(What is needed) An exact copy of the data is needed, one that excludes all pictures.

(Raw data)
*** Block opens ***
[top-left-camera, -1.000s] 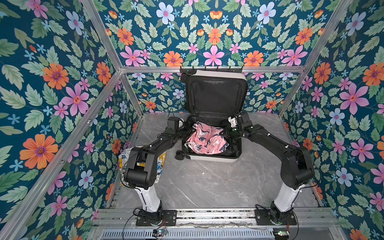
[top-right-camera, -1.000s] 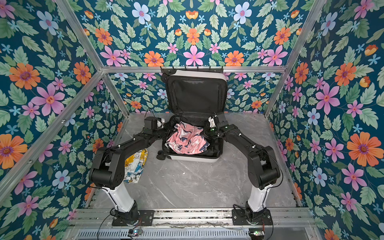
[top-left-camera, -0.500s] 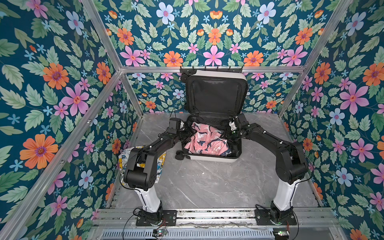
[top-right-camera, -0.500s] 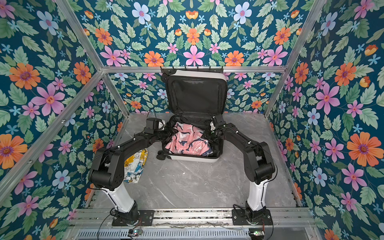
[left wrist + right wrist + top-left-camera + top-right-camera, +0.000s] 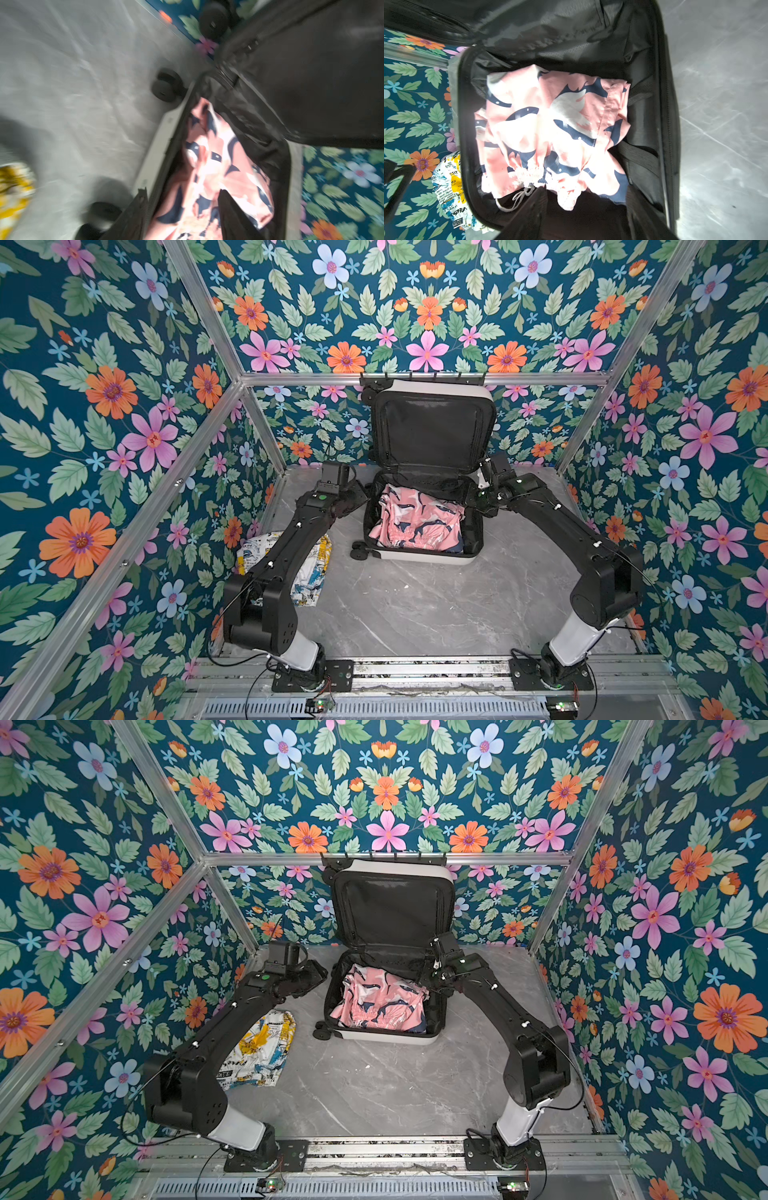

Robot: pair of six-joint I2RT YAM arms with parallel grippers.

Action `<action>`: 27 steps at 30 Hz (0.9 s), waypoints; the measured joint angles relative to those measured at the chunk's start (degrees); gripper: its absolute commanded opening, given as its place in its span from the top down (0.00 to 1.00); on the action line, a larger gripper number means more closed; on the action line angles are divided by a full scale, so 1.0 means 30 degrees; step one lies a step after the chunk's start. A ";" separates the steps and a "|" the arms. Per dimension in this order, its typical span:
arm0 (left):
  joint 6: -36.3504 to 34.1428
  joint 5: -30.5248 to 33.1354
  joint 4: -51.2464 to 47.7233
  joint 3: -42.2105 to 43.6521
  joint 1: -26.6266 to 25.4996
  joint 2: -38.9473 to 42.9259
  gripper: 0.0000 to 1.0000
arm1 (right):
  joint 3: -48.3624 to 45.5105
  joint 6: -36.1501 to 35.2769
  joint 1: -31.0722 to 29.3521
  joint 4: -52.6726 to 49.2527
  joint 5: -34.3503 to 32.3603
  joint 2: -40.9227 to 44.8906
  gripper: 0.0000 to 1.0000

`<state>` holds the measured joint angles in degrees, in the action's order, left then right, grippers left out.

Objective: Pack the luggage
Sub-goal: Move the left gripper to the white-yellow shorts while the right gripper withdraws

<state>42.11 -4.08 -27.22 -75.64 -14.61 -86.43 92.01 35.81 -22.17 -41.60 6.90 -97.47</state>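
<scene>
Luggage (image 5: 419,558) is lying open at the back middle of the table (image 5: 415,614) in both top views. Its wheels are pointing left, its long axis running across, and its black-lined lid is standing upright above the white shell. Pink patterned cloth (image 5: 415,518) is filling its base. Left wrist view, blurred: I am seeing the left gripper (image 5: 182,191) with fingers apart over the cloth. Right wrist view: the right gripper (image 5: 585,193) is gaping, gripping nothing.

Left wrist view blurred: the luggage (image 5: 158,149) smears, and a cut-off yellow patch is probably the printed bag (image 5: 14,187).
</scene>
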 measured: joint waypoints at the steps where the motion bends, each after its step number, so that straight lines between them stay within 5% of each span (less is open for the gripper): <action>1: -0.0204 0.0736 -0.0459 0.0306 0.0204 0.0423 0.41 | 0.0262 -0.0131 -0.0175 -0.0131 -0.0044 0.0197 0.40; 11: -0.1239 0.4947 -0.2499 0.6666 0.1756 0.2106 0.32 | 0.2222 -0.1625 -0.3759 -0.0146 0.0692 0.0291 0.37; 27: -0.1596 0.5486 0.0481 1.0083 0.3089 -0.1071 0.32 | -0.0896 -0.1472 -0.5537 0.0532 0.2120 0.2834 0.37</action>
<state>37.32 12.38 -25.78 -45.39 -5.34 -89.65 89.32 31.40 -38.79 -40.01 13.26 -88.97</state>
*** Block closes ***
(Exercise response)
[top-left-camera, -1.000s] 
[top-right-camera, -1.000s] 
[top-left-camera, -0.500s] 
[top-right-camera, -0.500s] 
[left wrist + right wrist + top-left-camera + top-right-camera, +0.000s] 

Robot: pair of six-joint I2RT YAM arms with parallel grippers.

Action `<action>`: 27 steps at 30 Hz (0.9 s), waypoints; the measured joint angles relative to those measured at the chunk's start (degrees); gripper: its absolute commanded opening, given as its place in its span from the top down (0.00 to 1.00); on the action line, a larger gripper number means more closed; on the action line angles are divided by a full scale, so 1.0 means 30 degrees; step one lies a step after the chunk's start. A ";" separates the steps and a "|" the arms. Per dimension in this order, its typical span:
arm0 (left):
  joint 6: -36.3504 to 34.1428
  joint 5: -30.5248 to 33.1354
  joint 4: -51.2464 to 47.7233
  joint 3: -42.2105 to 43.6521
  joint 1: -26.6266 to 25.4996
  joint 2: -38.9473 to 42.9259
  gripper: 0.0000 to 1.0000
arm1 (right):
  joint 3: -48.3624 to 45.5105
  joint 6: -36.1501 to 35.2769
  joint 1: -31.0722 to 29.3521
  joint 4: -52.6726 to 49.2527
  joint 5: -34.3503 to 32.3603
  joint 2: -40.9227 to 44.8906
  gripper: 0.0000 to 1.0000

`<state>` holds the measured joint angles in degrees, in the action's order, left then right, grippers left out.

Objective: Pack the luggage
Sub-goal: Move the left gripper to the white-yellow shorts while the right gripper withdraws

<state>42.11 -4.08 -27.22 -75.64 -14.61 -86.43 92.01 35.81 -22.17 -41.60 6.90 -97.47</state>
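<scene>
Luggage (image 5: 419,558) is lying open at the back middle of the table (image 5: 415,614) in both top views. Its wheels are pointing left, its long axis running across, and its black-lined lid is standing upright above the white shell. Pink patterned cloth (image 5: 415,518) is filling its base. Left wrist view, blurred: I am seeing the left gripper (image 5: 182,191) with fingers apart over the cloth. Right wrist view: the right gripper (image 5: 585,193) is gaping, gripping nothing.

Left wrist view blurred: the luggage (image 5: 158,149) smears, and a cut-off yellow patch is probably the printed bag (image 5: 14,187).
</scene>
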 measured: joint waypoints at the steps where the motion bends, each after its step number, so that straight lines between them stay within 5% of each span (less is open for the gripper): <action>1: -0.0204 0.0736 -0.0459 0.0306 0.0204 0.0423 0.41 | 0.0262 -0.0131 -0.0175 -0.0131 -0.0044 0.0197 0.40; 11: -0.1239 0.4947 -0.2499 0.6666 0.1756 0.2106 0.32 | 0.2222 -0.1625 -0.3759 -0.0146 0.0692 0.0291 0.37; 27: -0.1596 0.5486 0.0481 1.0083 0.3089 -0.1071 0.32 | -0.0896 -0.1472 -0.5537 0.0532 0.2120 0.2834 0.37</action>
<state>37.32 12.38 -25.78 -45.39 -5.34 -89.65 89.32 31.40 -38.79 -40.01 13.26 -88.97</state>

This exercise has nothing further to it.